▶ [Task goal]:
Leave the images aside and copy out the whole listing, exact to the word.

▶ [Data section]:
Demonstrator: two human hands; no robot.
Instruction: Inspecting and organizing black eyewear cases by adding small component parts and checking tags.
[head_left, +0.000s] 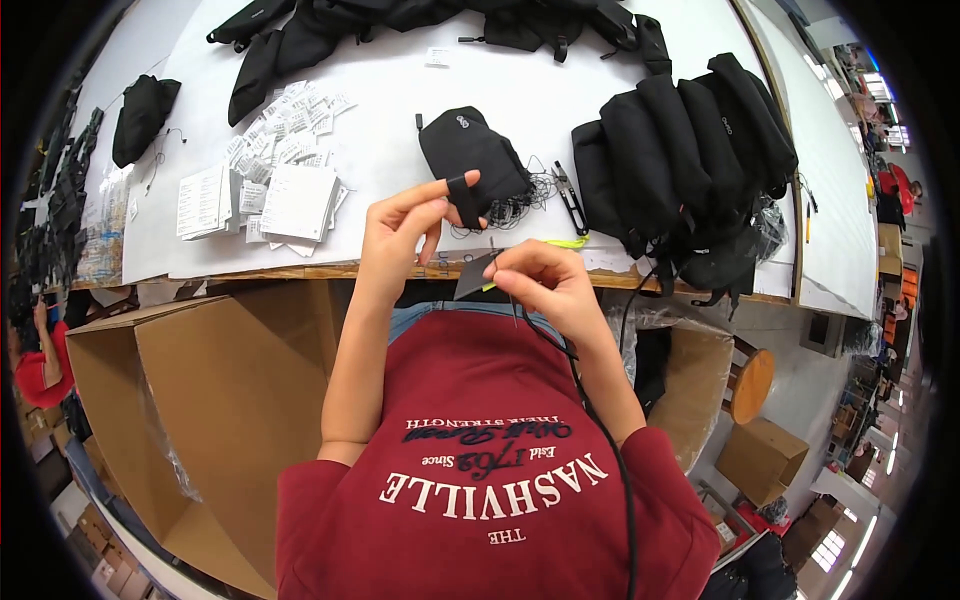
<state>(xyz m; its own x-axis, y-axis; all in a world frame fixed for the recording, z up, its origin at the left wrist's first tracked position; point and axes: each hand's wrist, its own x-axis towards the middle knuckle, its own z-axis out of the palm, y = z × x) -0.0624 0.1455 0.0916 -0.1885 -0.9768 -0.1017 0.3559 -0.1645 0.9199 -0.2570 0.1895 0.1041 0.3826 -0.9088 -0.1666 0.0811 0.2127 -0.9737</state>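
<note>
My left hand is raised over the table's near edge, with a narrow black strap looped at its index finger and the thumb closed toward it. Close by on the right, my right hand is pinched; a dark grey flat piece shows at its fingertips, but what exactly the fingers grip is unclear. Just beyond both hands lies a black zippered pouch, with a tangle of black thread at its lower edge. Thread snips rest to its right, near a neon-green cord.
Several stuffed black pouches are lined up at the right. White printed tags lie in stacks at the left, with more black pouches along the back. An open cardboard box stands below the table's wooden edge. A black cable runs down my shirt.
</note>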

▶ [Solved problem]:
Demonstrator: two human hands; no robot.
Instruction: Inspecting and organizing black eyewear cases by adding small component parts and checking tags.
[head_left, +0.000s] 
<state>(xyz m; its own x-axis, y-axis; all in a world frame fixed for the recording, z up, its origin at the left wrist's first tracked position; point and axes: each hand's wrist, its own x-axis towards the middle knuckle, its own z-axis out of the palm, y = z × x) -0.0624 0.1455 0.0916 -0.1885 -0.9768 -0.1017 0.3559 -0.1645 0.9199 -0.2570 0.1895 0.1041 0.3826 -0.9088 -0.1666 0.0811 0.2127 -0.9737</state>
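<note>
My left hand is raised over the table's near edge, with a narrow black strap looped at its index finger and the thumb closed toward it. Close by on the right, my right hand is pinched; a dark grey flat piece shows at its fingertips, but what exactly the fingers grip is unclear. Just beyond both hands lies a black zippered pouch, with a tangle of black thread at its lower edge. Thread snips rest to its right, near a neon-green cord.
Several stuffed black pouches are lined up at the right. White printed tags lie in stacks at the left, with more black pouches along the back. An open cardboard box stands below the table's wooden edge. A black cable runs down my shirt.
</note>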

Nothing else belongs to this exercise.